Problem | Return, unaltered, every line from the beginning of the material below up to and including the one with "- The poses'".

Information provided |
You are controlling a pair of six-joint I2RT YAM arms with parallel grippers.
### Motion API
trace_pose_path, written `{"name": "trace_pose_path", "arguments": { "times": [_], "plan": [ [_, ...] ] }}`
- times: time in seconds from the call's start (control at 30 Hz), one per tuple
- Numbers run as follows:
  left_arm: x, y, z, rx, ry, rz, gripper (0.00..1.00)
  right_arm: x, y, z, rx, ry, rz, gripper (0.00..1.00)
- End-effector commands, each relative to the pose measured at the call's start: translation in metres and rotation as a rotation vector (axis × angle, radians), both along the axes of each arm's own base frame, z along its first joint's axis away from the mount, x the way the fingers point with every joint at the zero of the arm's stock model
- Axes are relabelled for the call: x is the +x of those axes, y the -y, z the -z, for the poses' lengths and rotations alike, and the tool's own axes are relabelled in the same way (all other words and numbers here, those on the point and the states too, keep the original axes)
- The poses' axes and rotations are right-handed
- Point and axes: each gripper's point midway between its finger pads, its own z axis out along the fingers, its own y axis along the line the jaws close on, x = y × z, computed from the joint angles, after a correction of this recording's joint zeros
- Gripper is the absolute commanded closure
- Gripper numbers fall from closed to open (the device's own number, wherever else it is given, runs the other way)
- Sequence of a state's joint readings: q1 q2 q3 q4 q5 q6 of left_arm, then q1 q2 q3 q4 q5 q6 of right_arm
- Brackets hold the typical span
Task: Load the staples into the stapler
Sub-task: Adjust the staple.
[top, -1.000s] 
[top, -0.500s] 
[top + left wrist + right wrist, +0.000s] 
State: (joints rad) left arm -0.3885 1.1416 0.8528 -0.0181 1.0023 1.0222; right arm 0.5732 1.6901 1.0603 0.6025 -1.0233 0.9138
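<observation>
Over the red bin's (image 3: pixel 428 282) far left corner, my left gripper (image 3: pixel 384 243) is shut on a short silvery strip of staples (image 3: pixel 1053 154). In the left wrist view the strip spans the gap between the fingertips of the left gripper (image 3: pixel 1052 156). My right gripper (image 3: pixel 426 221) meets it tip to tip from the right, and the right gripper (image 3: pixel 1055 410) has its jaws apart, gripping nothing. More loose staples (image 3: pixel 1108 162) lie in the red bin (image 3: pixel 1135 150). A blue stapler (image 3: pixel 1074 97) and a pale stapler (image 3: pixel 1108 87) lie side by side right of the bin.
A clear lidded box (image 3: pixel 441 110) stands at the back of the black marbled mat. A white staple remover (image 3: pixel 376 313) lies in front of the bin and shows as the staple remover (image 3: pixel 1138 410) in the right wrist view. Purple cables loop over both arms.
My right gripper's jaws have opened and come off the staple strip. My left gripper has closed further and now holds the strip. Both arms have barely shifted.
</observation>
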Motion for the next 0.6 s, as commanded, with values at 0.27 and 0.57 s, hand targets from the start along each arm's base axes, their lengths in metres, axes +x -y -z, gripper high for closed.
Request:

Worked solution |
You are controlling a pair of six-joint I2RT YAM arms with parallel grippers.
### Motion API
trace_pose_path, written `{"name": "trace_pose_path", "arguments": { "times": [_], "plan": [ [_, ...] ] }}`
- times: time in seconds from the call's start (control at 30 Hz), one per tuple
- Numbers run as follows:
  left_arm: x, y, z, rx, ry, rz, gripper (0.00..1.00)
  right_arm: x, y, z, rx, ry, rz, gripper (0.00..1.00)
- End-effector commands, each relative to the pose measured at the call's start: translation in metres and rotation as a rotation vector (axis × angle, radians), both along the axes of each arm's own base frame, z along its first joint's axis away from the mount, x the way the fingers point with every joint at the zero of the arm's stock model
- Axes are relabelled for the call: x is the +x of those axes, y the -y, z the -z, for the poses' lengths and rotations alike, and the tool's own axes are relabelled in the same way (all other words and numbers here, those on the point and the states too, keep the original axes)
- The poses' axes and rotations are right-handed

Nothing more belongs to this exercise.